The growth of emerging-market firms in global investment and finance will bring "the sort of multilateral framework for regulating cross-border investment that has been derailed several times since the 1920s," the bank's report said.

By 2025, six major emerging economies—Brazil, China, India, Indonesia, South Korea, and Russia—will account for more than half of all global growth, and the international monetary system will likely no longer be dominated by a single currency, a new World Bank report says.  

The report, Global Development Horizons 2011—Multipolarity: The New Global Economy, projects that emerging economies will grow on average by 4.7% a year between now and 2025.  Advanced economies, meanwhile, are forecast to grow by 2.3% over the same period, yet will remain prominent in the global economy.  

Most developing countries, particularly the poorest ones, will continue to use foreign currencies to carry out transactions with the rest of the world, and will remain exposed to exchange rate fluctuations in an international multi-currency regime.  

“Over the next decade or so, China’s size and the rapid globalization of its corporations and banks will likely mean a more important role for the renminbi,” said Mansoor Dailami, lead author of the report and manager of emerging trends at the World Bank. “The most likely global currency scenario in 2025 will be a multi-currency one centered around the dollar, the euro, and the renminbi.”

Global Development Horizons’ authors use empirically-based indices to identify high-growth countries with strong human capital and technological innovation, and that also drive economic activity in other countries. Growth spillovers are likely via cross-border trade, finance, and migration, which will induce technological transfer, and increase demand for exports.

The report highlights the diversity of potential emerging economy growth poles, some of which have relied heavily on exports, such as China and Korea, and others that put more weight on domestic consumption, such as Brazil and Mexico.

With the emergence of a substantial middle class in developing countries and demographic transitions underway in several major East Asian economies, stronger consumption trends are likely to prevail.
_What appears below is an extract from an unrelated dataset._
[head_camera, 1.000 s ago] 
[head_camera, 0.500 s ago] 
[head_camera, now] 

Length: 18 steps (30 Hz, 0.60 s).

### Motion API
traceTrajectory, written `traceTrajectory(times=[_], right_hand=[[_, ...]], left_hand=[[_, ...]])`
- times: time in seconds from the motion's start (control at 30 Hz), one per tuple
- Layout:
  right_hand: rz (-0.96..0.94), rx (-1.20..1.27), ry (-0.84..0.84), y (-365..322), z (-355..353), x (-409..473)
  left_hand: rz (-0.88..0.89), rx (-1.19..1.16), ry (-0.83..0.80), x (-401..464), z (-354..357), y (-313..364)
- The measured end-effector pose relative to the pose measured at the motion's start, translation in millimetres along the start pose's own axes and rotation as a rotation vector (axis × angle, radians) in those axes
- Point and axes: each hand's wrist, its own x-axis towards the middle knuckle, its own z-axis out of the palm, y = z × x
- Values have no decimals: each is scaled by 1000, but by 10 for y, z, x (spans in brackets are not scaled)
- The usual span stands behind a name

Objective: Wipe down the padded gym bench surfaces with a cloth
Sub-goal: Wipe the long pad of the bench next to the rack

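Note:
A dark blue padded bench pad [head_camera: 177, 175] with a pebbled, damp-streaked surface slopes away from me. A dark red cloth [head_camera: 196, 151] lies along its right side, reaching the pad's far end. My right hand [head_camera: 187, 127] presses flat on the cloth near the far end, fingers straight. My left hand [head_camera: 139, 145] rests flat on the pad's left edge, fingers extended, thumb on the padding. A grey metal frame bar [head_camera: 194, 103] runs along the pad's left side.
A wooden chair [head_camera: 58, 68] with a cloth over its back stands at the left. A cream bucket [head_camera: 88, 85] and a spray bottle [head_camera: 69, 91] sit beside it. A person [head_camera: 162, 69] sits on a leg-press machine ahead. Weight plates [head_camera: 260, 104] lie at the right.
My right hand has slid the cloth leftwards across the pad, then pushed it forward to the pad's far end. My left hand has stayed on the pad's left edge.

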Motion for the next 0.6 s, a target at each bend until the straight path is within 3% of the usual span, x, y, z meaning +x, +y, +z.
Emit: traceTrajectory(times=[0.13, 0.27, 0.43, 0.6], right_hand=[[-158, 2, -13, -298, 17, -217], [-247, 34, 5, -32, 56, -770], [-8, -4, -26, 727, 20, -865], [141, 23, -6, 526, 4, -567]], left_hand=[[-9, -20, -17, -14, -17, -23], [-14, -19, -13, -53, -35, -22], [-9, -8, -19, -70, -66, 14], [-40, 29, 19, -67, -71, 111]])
The shift in economic and financial power toward the developing world has important implications on corporate financing, investment, and the nature of cross-border merger and acquisition (M&A) deals.

As more deals originate in emerging markets, South-South FDI is likely to rise, with most of it going into greenfield investments, while South-North FDI is more likely to target acquisitions. As they expand, more developing countries and their firms will be able to access international bond and equity markets at better terms to finance overseas investments.

The growing role and influence of emerging-market firms in global investment and finance can facilitate moving forward with the sort of multilateral framework for regulating cross-border investment that has been derailed several times since the 1920s, the report says.

In contrast to international trade and monetary relations, no multilateral regime exists to promote and govern cross-border investment. Instead, the surge of bilateral investment treaties (BITs) —more than 2,275 BITs as of end of 2007—has provided the most widely used mechanism for interstate negotiation over cross-border investment terms, including access to international arbitration of disputes through referral to the International Centre for the Settlement of Investment Disputes, an affiliate of the World Bank.